Jani read his single thought easily, followed its flarelike track.
“You’d have me executed, if you could. But I’ve become a symbol. The Channel
Worlds would make trouble, and that could increase the dissension between the
colonials and Earthbounders in the ranks. And you know a fragmented Service
would lose against the idomeni. Nema’s hinted at that, hasn’t he? War. I think
you blinked where that was concerned. He couldn’t have convinced Cèel to go to
war over me. But you had seen the Haárin fight in Rauta Shèràa. You didn’t want
to chance battling them with divided troops.”

“You credit yourself with formidable influence, Kilian.” Gleick
still couldn’t let go the old standard. “You’re nothing.”

Jani breathed, but couldn’t sense her chest rise or fall. Her legs
felt numb.
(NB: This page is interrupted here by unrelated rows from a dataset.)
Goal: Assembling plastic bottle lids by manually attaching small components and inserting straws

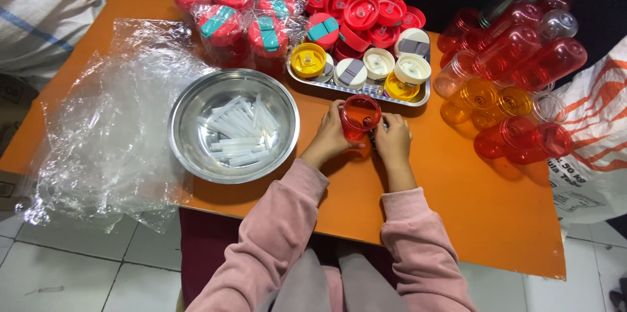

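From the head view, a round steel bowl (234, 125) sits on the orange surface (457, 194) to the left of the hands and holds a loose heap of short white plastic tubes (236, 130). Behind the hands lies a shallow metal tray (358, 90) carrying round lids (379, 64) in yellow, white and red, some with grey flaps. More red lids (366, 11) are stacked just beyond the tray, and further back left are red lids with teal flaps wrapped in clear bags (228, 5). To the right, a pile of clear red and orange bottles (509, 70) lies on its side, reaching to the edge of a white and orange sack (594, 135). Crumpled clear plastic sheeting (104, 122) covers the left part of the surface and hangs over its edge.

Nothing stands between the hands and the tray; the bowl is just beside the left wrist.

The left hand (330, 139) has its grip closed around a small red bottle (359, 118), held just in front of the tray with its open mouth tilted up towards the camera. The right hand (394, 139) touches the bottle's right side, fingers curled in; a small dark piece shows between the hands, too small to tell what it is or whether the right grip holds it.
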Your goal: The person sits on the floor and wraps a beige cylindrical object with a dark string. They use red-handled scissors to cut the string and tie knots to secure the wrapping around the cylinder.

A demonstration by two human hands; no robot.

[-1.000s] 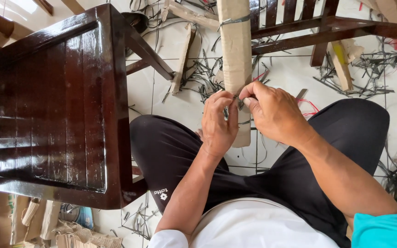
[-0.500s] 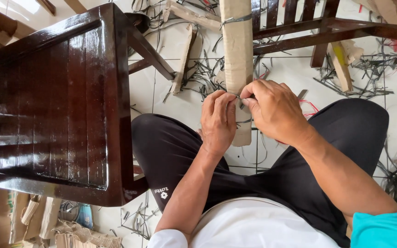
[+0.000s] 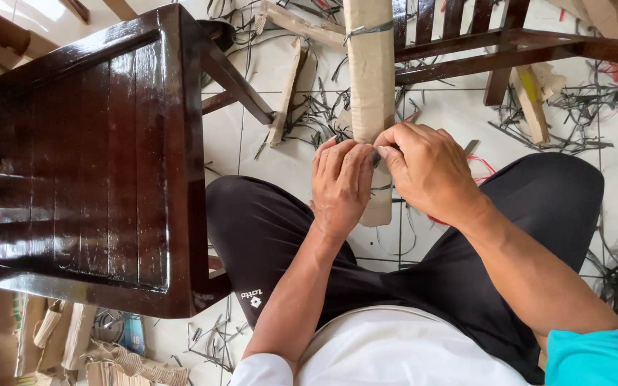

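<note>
At far left a glossy dark wooden chair [image 3: 101,164] stands close against the person's knee, crowding that side. Just right of it, the left hand [image 3: 341,182] presses its fingers together on the cardboard-wrapped chair leg [image 3: 370,71], which rises between the knees, and the right hand [image 3: 427,171] pinches a thin dark strap at the same spot. One strap band [image 3: 370,30] already circles the wrap higher up; this lower binding looks unfinished. Strap offcuts [image 3: 538,129] and wood scraps litter the tiled floor [image 3: 452,114] to the right.

Both hands [image 3: 384,175] together, fingers [image 3: 388,150] pinched.
</note>
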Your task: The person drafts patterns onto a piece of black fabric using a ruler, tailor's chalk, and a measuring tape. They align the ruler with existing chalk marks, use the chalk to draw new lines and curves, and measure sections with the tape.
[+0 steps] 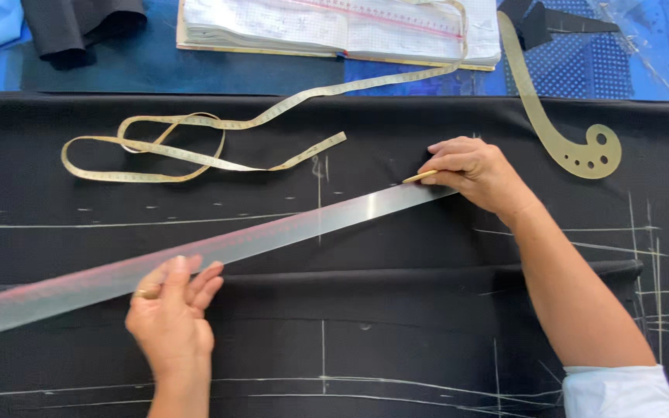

She wondered if Pierce had poisoned the water. “If I’m nothing, then
have Pierce escort me to the brig. Process me. Treat me the way I should have
been since you nailed me on Felix. Prosecute me—for Neumann’s death.” She
stopped to catch her breath. “Stop throwing roadblocks in the way of Colonel
Veda’s investigation. Then watch her reach the same conclusion I did, because
any investigation of Knevçet Shèràa will lead her right back to Rauta Shèràa
Base on the Night of the Blade.”

Gleick’s mouth moved, but no sound emerged. Carvalla tossed back
the balance of her vodka. The silent two-star, whom Jani had forgotten about,
watched her unmoving, like a snake on a rock.

Mako finally spoke. “What do you want?”

“What do I
want
?” Jani tried to shrug. “Nothing.” Her limbs
felt leaded. “To be left alone.”

“A job befitting your training?”

“Anyone with a scanpack can earn a living.”

“But people will still think you a killer. They’ll think you got
away with it.”

“I don’t care what people think of me.”

“Don’t you?” Mako cocked an eyebrow. “This isn’t some Outer Circle
backwater, Jani, this is Chicago. The Commonwealth capital. Home base for all
us Earthbounders of whom you think so little. You’re the Eyes and Ears, a
famous woman. Nema has formally declared you. Your days of hiding are over.
What some people in this city think of you will shape your life.” He touched
fingers to forehead in a mock salute. “The Prime Minister and the Exterior
Minister, for example. Let me commend you. You’ve managed to acquire some very
powerful enemies in a very short time.”

“I’ll leave Earth.”

“Your medical condition prevents that. The only facilities that
can treat you properly are located here. From what Sophia tells me, if you left
Earth now, you could be dead in a month.”

“That’s ridiculous.” Jani paused to breathe. “I feel fine.”

“Why are you so determined to make it hard for yourself?” Mako
gestured to the silent two-star, who set down his glass and reached into his
inner tunic pocket. “Li Cao is agreeable to releasing you, but to appease some
of her more vocal critics, she needs a victim. It’s a matter of record that the
late Sergeant Emil Burgoyne threatened the late Colonel Rikart Neumann on
several occasions. The Judge Advocate is prepared to make a ruling that all
evidence points to him as Neumann’s killer.”